Göğüdelen

Göğüdelen

Gökdelen yapabilmek için önce yerin dibine ineceksin. Öyle birkaç metre değil!  O kadar dibine ineceksin ki, o dipten baktığında yeryüzü sana gökdelenmiş gibi gelecek. Acı çekeceksin. Yaralanacak ve yılgın düşene kadar gideceksin dibe. Bekleyeceksin sabırla… Bir gökdelen yapmak istiyorsan, önce onu çok isticeksin. Orta karar bir hayatla bunu yapamazsın. Deli gibi istemek için önce dibi göreceksin.

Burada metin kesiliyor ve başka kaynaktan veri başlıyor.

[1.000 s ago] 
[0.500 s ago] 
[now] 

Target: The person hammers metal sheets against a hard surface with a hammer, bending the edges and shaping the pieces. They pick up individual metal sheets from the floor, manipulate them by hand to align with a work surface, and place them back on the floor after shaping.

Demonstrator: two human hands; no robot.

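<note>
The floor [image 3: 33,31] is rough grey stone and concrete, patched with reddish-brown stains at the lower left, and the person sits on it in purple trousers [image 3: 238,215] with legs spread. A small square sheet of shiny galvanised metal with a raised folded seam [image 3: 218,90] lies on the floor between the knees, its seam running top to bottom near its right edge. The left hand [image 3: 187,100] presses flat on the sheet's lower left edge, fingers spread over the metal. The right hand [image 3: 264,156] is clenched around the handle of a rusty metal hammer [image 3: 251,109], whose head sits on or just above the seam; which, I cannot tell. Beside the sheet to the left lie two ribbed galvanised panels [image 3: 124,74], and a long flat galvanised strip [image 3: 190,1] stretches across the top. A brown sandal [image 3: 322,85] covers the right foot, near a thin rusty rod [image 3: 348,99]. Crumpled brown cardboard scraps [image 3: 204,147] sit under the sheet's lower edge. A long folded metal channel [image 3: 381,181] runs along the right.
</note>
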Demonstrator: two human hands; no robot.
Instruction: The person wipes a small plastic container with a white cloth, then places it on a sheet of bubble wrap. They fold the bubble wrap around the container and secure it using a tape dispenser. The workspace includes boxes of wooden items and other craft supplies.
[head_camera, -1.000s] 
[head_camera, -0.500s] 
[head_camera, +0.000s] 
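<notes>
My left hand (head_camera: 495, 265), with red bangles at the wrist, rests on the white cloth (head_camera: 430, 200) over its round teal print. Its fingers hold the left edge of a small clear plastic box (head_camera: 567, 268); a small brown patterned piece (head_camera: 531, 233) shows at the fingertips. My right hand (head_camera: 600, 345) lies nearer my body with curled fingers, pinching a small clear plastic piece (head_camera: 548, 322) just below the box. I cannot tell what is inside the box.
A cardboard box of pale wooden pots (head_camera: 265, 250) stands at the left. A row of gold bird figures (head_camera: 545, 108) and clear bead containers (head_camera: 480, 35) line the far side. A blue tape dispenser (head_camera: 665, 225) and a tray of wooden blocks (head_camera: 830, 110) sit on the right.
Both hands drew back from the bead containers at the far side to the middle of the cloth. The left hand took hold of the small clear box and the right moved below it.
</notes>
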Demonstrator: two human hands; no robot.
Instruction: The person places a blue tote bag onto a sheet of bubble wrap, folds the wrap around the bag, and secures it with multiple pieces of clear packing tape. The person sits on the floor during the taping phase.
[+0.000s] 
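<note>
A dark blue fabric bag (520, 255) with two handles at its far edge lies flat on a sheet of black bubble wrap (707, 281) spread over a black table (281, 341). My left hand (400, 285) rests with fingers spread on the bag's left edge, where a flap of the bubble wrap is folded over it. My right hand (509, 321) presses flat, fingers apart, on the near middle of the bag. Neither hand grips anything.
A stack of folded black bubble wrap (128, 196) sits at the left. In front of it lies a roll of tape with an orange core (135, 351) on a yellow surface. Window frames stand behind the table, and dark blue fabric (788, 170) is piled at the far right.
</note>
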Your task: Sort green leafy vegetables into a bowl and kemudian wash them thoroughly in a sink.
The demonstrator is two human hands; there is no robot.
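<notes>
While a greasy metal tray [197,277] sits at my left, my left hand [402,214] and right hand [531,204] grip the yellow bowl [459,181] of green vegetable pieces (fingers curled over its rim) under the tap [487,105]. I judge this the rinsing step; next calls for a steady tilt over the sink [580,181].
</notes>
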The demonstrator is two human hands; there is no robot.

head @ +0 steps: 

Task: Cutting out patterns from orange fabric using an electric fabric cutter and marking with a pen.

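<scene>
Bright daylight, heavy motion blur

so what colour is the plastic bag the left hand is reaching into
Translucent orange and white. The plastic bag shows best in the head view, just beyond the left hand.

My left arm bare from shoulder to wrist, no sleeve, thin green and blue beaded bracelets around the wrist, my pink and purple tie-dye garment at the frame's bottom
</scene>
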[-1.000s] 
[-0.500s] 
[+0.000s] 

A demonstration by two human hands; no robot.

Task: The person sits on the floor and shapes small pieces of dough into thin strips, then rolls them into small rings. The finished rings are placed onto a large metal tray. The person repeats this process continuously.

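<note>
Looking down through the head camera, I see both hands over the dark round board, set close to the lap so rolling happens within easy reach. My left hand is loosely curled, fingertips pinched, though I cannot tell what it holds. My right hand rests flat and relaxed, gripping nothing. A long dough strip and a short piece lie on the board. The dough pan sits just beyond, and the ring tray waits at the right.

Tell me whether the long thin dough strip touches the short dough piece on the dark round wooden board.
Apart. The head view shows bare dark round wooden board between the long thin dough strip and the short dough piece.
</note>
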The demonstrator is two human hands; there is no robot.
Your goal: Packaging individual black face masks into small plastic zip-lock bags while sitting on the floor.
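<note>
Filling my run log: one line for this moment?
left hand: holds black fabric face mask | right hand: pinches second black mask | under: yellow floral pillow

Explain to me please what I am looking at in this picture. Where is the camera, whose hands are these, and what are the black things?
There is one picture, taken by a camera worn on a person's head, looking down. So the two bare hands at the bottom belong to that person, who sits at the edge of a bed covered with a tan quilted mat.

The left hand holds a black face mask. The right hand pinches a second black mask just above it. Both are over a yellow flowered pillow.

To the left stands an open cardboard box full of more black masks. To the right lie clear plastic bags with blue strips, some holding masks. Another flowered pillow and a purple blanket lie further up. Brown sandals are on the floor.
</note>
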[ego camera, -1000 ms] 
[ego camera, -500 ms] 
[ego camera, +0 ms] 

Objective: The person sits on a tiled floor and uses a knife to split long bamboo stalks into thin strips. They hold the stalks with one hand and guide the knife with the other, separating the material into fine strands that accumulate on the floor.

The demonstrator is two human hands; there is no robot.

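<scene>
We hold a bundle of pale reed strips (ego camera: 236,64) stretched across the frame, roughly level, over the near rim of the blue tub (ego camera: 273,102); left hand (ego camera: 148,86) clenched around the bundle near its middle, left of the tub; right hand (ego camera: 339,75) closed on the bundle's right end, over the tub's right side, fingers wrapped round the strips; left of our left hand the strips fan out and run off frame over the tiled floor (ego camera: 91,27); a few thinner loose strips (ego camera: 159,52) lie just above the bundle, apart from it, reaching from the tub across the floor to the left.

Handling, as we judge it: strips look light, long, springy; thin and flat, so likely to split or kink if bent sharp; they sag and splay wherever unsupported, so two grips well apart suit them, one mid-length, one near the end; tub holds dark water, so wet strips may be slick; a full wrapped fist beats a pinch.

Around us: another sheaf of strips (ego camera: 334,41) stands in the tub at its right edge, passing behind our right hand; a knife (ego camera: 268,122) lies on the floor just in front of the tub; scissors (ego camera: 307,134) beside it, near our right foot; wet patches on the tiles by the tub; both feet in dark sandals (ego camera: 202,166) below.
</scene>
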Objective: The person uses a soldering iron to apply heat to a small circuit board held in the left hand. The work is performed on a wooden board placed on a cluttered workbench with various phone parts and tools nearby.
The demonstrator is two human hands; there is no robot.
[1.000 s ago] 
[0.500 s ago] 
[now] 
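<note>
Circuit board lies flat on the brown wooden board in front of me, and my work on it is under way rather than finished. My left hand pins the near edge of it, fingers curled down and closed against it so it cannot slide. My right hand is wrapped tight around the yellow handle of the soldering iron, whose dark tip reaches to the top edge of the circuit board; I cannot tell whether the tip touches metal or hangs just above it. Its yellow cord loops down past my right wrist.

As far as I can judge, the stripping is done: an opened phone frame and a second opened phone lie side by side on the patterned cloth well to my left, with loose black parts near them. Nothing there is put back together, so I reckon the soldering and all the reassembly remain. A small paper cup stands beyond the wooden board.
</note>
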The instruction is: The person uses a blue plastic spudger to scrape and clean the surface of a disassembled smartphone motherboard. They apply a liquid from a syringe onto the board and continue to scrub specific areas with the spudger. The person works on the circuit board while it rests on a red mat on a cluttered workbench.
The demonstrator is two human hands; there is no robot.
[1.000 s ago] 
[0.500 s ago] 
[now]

Hazır hissettiğinde örmeye başlayacaksın hayat tuğlalarını, sabırla öreceksin. Tek tek sıkılacaksın ama yinede örmeye devam edeceksin. Yolda seninle o dibin bir yerine kadar gelmiş dostlarını da alacaksın yanına. Yıllar geçecek yorulacaksın ama devam edeceksin. Kolay değil gökdelen yapmak.  Bir gün hayatı akışına bırakmış insanların olduğu yere, yeryüzüne çıkacaksın. Herkes orada seni görecek, hatta birçoğu seni dipte küçümsediği için onların yanına gelmeni hazmedemeyecekler. Hatta bir ara geldim işte diyeceksin, tamam yoruldum bundan sonrasını yapamam diye düşüneceksin. O insanların rahatlığı seni  de etkileyecek. Ama bir an hatırlayacaksın, dipteyken düşündüklerini, hayallerini ve devam edeceksin. Birkaç metre yükseldiğinde insanlar senden uzaklaşmaya başlayacaklar. Moralin bozulacak başta. Yanına senle dibin bir yerine kadar inmiş dostlarını, aileni alacaksın. Her geçen gün tuğlaları ördükçe, mavi göğe biraz daha yaklaşacaksın.

Hayatının yarısını dipten yeryüzüne çıkmaya harcamana rağmen, yeryüzünden göğe çıkmak o kadar uzun sürmeyecek. Ve bir gün göğü deleceksin. Yanında yüzlerce kişi olmayacak. Kendi istediğin küçük dünyanı bir eş, birkaç çocuk ve birkaç dost ile kuracaksın. Gökdelenin her bir katında birilerini mutlu etmenin verdiği huzurla bakacaksın bulutların üzerinden. Ve öyle bir gün gelecek ki hiçbir katı olmayan evinde yaşamayı hayal edeceksin, sıcak gösterişsiz, huzurlu ve yere yakın.